What we have found is that forgiveness can reduce stress, blood pressure, anger, depression, and hurt, and it can increase optimism, hope, compassion, and physical vitality. For instance, in a study we conducted with Protestants and Catholics from Northern Ireland who had lost a family member in the violence there, participants reported a 40 percent decline in symptoms of depression after undergoing the forgiveness training. Another study involved people who had suffered a variety of hurts, from business partners lying to them to best friends abandoning them. Six months after their forgiveness training, these people reported a 70 percent drop in the degree of hurt they felt toward the person who had hurt them, and they said they felt more forgiving in general.

This does not mean that forgiveness is ever easy. It certainly wasn’t easy for Delores. But forgiveness was something she could learn to practice, even if it didn’t come naturally to her. Difficult as it was, Delores’s experience is emblematic of many others I’ve seen through this forgiveness training. Each story is different, but most follow a similar trajectory across the nine steps of forgiveness.

FIRST STEPS

Delores had mastered the first step before we even met: she determined what she did not like about her fiancé’s behavior and knew in gruesome detail how she felt about it. She told anyone willing to listen what a louse Skip was.

Learning the second and third steps of forgiveness was more difficult. Even a year after Skip had cheated on her, Delores was in so much pain that she could not think straight. At first, healing meant only that she would revive her relationship with Skip. It was a struggle for her to want to heal just for her own well-being. In fact, Delores considered taking her fiancé back because she did not think other men would ever find her attractive. In her mind, Skip was the cause of, and the solution to, her problem.

Delores thought forgiving condemned her to being a doormat her entire life. She thought it meant staying with Skip and overlooking his cheating. She suffered under the misconception that forgiving Skip meant condoning his actions, or that it meant forgetting what had happened.
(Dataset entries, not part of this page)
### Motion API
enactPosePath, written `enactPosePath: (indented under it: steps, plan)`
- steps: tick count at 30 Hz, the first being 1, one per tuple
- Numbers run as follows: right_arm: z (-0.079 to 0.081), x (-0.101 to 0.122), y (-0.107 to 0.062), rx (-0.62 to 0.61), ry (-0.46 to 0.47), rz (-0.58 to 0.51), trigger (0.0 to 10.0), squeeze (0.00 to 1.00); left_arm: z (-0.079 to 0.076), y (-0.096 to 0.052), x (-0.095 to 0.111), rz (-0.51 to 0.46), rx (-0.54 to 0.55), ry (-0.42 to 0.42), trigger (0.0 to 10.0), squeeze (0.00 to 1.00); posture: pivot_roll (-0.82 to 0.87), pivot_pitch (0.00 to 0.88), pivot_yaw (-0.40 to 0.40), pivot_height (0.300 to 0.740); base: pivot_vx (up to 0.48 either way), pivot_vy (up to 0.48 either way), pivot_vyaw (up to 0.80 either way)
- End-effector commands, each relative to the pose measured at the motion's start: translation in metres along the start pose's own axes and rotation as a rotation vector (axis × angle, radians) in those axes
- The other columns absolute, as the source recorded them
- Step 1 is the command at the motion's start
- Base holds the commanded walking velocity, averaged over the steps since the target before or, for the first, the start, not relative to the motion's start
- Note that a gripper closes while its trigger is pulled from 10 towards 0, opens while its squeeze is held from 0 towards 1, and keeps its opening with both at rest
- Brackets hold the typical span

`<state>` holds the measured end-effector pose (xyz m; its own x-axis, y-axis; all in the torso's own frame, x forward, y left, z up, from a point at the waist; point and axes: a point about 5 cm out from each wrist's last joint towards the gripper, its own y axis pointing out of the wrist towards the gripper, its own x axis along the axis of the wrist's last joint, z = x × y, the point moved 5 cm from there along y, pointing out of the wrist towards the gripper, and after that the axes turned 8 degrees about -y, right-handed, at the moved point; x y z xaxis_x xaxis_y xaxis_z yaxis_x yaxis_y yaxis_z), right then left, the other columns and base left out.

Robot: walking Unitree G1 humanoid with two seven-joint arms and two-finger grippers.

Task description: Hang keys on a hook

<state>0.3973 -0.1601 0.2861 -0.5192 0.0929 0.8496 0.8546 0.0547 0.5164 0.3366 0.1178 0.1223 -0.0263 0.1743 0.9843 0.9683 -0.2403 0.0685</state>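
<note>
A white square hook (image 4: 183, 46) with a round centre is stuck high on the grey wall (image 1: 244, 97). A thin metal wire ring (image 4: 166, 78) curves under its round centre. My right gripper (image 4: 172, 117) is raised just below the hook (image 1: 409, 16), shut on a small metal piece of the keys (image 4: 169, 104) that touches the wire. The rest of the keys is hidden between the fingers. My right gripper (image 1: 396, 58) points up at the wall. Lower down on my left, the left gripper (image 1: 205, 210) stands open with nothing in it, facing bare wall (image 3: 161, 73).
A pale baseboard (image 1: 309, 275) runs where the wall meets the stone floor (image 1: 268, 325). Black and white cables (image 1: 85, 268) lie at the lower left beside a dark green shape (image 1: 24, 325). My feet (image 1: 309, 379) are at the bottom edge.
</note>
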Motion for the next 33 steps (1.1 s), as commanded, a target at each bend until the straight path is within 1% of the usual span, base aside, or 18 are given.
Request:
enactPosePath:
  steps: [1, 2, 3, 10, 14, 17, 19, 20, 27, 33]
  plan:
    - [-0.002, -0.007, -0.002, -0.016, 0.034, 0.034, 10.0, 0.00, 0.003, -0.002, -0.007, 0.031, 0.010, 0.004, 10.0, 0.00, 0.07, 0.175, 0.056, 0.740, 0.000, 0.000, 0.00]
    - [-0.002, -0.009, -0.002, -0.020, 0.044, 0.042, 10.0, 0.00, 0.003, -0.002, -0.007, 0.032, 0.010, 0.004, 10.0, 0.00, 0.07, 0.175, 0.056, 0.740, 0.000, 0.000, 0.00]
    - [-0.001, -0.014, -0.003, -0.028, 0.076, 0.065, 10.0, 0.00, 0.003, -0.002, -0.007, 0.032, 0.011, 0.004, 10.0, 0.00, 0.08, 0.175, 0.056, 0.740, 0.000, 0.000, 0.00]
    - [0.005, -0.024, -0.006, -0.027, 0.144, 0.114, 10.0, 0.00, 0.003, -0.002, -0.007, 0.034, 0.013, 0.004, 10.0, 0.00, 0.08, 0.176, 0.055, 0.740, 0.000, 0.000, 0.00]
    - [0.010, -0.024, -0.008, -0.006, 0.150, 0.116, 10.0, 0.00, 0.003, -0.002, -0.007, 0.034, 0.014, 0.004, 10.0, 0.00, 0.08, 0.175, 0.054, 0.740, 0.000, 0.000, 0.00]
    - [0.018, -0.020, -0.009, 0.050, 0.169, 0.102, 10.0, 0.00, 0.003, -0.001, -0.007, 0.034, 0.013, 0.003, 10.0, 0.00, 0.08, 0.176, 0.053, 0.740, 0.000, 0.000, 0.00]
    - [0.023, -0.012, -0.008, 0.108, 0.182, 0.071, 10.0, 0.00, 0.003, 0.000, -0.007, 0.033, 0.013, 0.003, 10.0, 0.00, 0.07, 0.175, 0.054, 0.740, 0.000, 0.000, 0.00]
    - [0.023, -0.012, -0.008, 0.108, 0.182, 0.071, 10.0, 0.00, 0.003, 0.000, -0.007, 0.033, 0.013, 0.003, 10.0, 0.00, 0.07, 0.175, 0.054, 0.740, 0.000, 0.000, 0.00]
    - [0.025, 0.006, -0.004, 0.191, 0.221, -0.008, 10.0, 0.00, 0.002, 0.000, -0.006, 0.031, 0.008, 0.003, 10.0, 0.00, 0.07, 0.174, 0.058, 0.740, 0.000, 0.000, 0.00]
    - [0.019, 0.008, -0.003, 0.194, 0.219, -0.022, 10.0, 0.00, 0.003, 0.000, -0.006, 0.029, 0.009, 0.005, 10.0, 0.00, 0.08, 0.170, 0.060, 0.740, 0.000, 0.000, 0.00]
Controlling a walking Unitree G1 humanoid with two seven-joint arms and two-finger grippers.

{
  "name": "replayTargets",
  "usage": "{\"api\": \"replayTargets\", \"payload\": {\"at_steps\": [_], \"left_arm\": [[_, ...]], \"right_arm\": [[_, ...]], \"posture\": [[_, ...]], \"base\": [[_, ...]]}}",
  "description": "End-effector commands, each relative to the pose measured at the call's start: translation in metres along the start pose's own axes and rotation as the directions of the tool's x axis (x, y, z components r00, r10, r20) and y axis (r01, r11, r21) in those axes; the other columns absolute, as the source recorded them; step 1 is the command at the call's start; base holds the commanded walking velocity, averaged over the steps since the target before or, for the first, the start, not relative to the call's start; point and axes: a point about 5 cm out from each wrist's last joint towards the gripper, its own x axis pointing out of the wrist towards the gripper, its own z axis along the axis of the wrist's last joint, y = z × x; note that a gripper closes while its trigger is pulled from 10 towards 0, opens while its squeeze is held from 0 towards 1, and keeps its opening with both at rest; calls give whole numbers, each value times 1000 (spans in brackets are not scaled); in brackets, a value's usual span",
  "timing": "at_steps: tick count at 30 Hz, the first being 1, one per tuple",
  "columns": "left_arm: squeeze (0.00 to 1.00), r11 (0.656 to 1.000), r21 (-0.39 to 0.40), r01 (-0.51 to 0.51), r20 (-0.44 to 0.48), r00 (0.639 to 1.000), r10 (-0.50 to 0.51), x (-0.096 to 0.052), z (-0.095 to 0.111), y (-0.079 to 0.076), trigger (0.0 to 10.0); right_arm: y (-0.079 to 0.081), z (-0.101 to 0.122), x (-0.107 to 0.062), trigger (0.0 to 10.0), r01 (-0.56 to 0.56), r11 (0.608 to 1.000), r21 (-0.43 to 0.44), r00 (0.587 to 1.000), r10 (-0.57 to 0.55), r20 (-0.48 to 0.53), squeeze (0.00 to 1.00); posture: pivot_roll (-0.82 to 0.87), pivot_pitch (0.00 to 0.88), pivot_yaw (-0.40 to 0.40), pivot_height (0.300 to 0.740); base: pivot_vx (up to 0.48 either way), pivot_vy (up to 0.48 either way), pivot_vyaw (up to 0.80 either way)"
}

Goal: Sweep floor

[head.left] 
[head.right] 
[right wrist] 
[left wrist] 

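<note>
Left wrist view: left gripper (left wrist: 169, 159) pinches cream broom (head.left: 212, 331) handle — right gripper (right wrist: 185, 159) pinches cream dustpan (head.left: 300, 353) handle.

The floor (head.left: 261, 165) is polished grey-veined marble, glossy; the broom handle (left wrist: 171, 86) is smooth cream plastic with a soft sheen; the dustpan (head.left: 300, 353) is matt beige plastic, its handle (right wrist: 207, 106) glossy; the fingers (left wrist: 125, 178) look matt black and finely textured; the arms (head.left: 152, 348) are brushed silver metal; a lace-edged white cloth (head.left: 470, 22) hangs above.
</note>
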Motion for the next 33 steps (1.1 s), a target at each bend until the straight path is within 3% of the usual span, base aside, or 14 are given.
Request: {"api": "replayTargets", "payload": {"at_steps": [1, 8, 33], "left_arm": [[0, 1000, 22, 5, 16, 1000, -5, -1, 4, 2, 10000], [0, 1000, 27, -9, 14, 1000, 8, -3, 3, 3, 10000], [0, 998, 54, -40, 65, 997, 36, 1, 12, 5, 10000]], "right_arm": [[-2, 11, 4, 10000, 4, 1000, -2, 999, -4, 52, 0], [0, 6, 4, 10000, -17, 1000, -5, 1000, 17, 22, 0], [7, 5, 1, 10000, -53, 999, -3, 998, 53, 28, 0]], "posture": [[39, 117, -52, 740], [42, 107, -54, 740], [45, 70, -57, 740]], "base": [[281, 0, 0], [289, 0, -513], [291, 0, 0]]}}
In truth, these things are very different. Forgiving someone does not mean forgetting or approving of hurtful events in the past. Rather, it means letting go of your hurt and anger, and not making someone endlessly responsible for your emotional well-being. Delores struggled to understand how controlling the way she felt in the present was more important than reviewing what happened to her in the past. She had trained herself to talk relentlessly of her past and of how her parents and poor relationships limited her options and happiness. It was hard for her to understand that constantly focusing on the past was the reason for her current distress.